§ Task description
Each line of the records below that holds "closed" should be copied out.

Items from a dataset:
- - - - - - -
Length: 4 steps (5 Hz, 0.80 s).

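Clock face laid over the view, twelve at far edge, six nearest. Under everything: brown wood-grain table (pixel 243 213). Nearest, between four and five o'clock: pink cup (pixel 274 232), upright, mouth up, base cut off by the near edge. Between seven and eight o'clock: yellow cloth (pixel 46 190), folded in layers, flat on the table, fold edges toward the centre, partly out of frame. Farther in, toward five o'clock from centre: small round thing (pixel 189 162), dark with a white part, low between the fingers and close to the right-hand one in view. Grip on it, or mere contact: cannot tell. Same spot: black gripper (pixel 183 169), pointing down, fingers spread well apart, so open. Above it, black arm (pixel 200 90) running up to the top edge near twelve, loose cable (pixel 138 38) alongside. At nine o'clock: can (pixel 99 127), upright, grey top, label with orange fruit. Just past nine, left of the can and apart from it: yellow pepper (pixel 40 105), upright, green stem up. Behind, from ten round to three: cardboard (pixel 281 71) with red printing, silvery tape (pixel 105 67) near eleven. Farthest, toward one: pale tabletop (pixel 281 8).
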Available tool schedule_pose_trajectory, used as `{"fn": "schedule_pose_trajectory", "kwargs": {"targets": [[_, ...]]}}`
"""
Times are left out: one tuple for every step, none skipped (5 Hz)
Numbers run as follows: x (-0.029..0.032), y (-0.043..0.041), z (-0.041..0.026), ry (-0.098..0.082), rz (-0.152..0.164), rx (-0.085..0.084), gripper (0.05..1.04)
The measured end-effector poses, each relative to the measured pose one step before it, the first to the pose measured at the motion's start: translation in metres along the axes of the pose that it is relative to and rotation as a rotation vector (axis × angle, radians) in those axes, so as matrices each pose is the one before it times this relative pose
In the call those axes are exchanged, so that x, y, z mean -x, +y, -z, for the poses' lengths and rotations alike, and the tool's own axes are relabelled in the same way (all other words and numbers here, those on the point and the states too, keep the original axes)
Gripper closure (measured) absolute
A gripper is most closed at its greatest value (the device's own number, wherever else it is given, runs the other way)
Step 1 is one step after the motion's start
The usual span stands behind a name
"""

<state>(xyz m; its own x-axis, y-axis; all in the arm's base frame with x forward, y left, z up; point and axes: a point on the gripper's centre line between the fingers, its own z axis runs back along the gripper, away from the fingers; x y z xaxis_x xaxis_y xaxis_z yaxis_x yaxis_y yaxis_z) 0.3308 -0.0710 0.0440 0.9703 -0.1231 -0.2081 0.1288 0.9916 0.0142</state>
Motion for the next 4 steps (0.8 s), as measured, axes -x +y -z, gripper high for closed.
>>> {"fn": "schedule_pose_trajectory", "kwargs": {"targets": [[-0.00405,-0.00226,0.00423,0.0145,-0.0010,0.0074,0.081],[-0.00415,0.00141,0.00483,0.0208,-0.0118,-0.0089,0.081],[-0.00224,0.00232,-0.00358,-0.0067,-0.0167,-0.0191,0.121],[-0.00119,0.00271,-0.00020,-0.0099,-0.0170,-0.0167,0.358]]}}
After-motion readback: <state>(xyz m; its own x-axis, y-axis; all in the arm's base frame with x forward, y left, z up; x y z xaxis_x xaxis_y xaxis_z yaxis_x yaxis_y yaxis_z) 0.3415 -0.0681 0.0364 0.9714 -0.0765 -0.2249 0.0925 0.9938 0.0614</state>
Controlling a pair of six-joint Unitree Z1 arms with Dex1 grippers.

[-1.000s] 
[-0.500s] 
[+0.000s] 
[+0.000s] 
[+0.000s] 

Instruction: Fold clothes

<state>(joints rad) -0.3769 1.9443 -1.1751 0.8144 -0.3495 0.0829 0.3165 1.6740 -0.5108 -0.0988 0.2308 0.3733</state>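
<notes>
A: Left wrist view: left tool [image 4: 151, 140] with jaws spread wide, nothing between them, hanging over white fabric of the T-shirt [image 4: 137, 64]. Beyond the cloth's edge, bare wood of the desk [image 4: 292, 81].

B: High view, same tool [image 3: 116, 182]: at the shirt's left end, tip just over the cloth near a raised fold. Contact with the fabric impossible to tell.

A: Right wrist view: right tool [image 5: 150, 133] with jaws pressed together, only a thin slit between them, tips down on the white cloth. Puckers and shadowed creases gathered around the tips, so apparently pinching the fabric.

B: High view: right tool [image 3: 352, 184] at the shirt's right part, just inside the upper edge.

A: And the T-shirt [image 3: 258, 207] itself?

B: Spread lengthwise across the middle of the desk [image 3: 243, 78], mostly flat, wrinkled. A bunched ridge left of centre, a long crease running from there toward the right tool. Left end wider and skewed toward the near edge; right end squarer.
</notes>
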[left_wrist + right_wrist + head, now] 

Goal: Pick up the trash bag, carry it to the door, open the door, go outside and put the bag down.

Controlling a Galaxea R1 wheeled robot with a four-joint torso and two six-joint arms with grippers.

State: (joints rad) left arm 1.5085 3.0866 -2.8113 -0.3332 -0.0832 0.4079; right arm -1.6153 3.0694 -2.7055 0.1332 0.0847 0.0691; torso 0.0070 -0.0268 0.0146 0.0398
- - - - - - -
§ Exercise result
A gripper is most closed at its greatest value (the device's own number, wherever else it is given, runs the other way)
Motion for the next 4 steps (0.8 s), as measured, axes -x +y -z, gripper high for closed.

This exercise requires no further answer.